Start to finish, print the data below exactly, without the images.

* [Recorded information]
· · · · ·

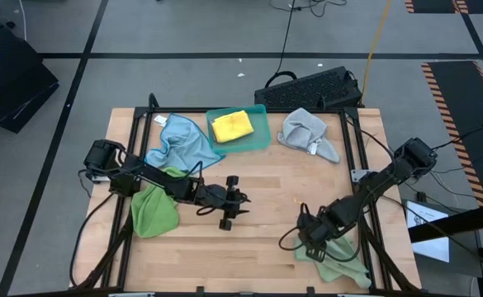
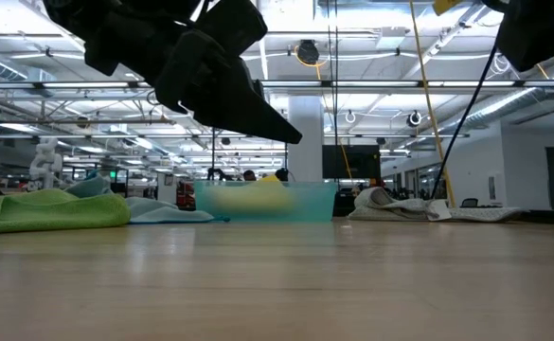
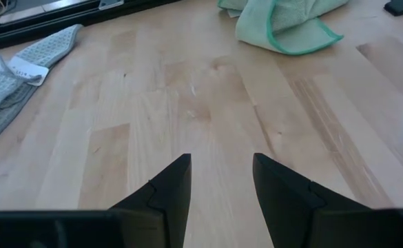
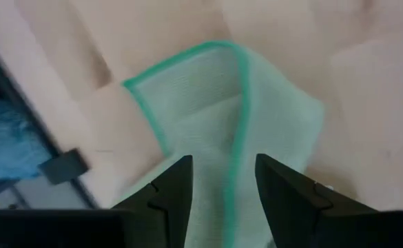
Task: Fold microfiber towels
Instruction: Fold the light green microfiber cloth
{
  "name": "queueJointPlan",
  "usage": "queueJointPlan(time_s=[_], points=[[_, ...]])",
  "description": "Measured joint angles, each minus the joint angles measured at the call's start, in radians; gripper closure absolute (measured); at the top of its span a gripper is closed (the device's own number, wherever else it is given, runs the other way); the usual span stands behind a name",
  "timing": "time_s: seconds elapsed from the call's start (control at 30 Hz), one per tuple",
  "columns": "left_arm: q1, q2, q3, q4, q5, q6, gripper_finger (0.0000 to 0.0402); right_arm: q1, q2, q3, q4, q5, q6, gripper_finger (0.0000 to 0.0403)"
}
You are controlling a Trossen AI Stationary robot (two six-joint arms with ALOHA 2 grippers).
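A: Microfiber towels lie scattered on the wooden table [image 1: 258,223]: a pale green towel [image 1: 333,266] at the lower right of the overhead frame, a bright green towel [image 1: 153,210] at lower left, a light blue towel [image 1: 179,142] above it, a grey towel [image 1: 307,132] at upper right.

B: And the yellow towel [image 1: 232,125]?

A: Folded inside the teal tray [image 1: 262,136], upper centre.

B: Where do the arms stand?

A: The right gripper [image 1: 311,241] hangs directly over the pale green towel; its wrist camera shows both fingers [image 4: 170,189] spread apart with the cloth's green hem running between them, nothing pinched.

B: The left one?

A: The left gripper [image 1: 231,202] hovers at mid-table over bare wood, fingers [image 3: 170,196] parted and empty, just beside the bright green towel.
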State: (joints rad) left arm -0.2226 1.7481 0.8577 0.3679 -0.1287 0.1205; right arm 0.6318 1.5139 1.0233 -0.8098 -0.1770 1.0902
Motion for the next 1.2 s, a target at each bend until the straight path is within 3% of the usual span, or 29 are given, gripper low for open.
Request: queueJointPlan(time_s=[0.47, 0.57, 0.7, 0.9, 1.2], points=[[0.000, 0.000, 0.000, -0.001, 0.001, 0.002, 0.0243, 0.079, 0.000, -0.042, 0.007, 0.025, -0.026, 0.0252], [0.000, 0.000, 0.000, -0.001, 0.001, 0.001, 0.0243, 0.092, 0.001, -0.070, 0.037, 0.070, -0.012, 0.0256], [0.000, 0.000, 0.000, -0.001, 0.001, -0.008, 0.0243, 0.098, 0.001, -0.079, 0.012, 0.125, 0.004, 0.0293], [0.000, 0.000, 0.000, -0.002, 0.001, -0.010, 0.0243, 0.097, 0.001, -0.079, 0.012, 0.127, -0.032, 0.0393], [0.000, 0.000, 0.000, -0.002, 0.001, -0.005, 0.0243, 0.019, 0.001, -0.078, 0.115, 0.235, -0.098, 0.0399]])
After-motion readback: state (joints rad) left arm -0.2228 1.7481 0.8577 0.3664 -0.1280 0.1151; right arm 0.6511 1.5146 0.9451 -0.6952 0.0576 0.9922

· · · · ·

* [Result below]
Task: Fold microfiber towels
Instruction: Fold the light green microfiber cloth
{
  "name": "queueJointPlan",
  "usage": "queueJointPlan(time_s=[_], points=[[_, ...]])",
  "description": "Measured joint angles, each minus the joint angles measured at the call's start, in radians; gripper closure absolute (measured); at the top of its span a gripper is closed (the device's own number, wherever else it is given, runs the other way); the usual span stands behind a name",
  "timing": "time_s: seconds elapsed from the call's start (control at 30 Hz), one per tuple",
  "columns": "left_arm: q1, q2, q3, q4, q5, q6, gripper_finger (0.0000 to 0.0402); right_arm: q1, q2, q3, q4, q5, q6, gripper_finger (0.0000 to 0.0403)"
}
You are controlling a Trossen AI Stationary robot (two six-joint arms with ALOHA 2 grippers).
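A: Microfiber towels lie scattered on the wooden table [image 1: 258,223]: a pale green towel [image 1: 333,266] at the lower right of the overhead frame, a bright green towel [image 1: 153,210] at lower left, a light blue towel [image 1: 179,142] above it, a grey towel [image 1: 307,132] at upper right.

B: And the yellow towel [image 1: 232,125]?

A: Folded inside the teal tray [image 1: 262,136], upper centre.

B: Where do the arms stand?

A: The right gripper [image 1: 311,241] hangs directly over the pale green towel; its wrist camera shows both fingers [image 4: 170,189] spread apart with the cloth's green hem running between them, nothing pinched.

B: The left one?

A: The left gripper [image 1: 231,202] hovers at mid-table over bare wood, fingers [image 3: 170,196] parted and empty, just beside the bright green towel.
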State: (joints rad) left arm -0.2226 1.7481 0.8577 0.3679 -0.1287 0.1205; right arm 0.6318 1.5139 1.0233 -0.8098 -0.1770 1.0902
Motion for the next 1.2 s, a target at each bend until the straight path is within 3% of the usual span, or 29 are given, gripper low for open.
Request: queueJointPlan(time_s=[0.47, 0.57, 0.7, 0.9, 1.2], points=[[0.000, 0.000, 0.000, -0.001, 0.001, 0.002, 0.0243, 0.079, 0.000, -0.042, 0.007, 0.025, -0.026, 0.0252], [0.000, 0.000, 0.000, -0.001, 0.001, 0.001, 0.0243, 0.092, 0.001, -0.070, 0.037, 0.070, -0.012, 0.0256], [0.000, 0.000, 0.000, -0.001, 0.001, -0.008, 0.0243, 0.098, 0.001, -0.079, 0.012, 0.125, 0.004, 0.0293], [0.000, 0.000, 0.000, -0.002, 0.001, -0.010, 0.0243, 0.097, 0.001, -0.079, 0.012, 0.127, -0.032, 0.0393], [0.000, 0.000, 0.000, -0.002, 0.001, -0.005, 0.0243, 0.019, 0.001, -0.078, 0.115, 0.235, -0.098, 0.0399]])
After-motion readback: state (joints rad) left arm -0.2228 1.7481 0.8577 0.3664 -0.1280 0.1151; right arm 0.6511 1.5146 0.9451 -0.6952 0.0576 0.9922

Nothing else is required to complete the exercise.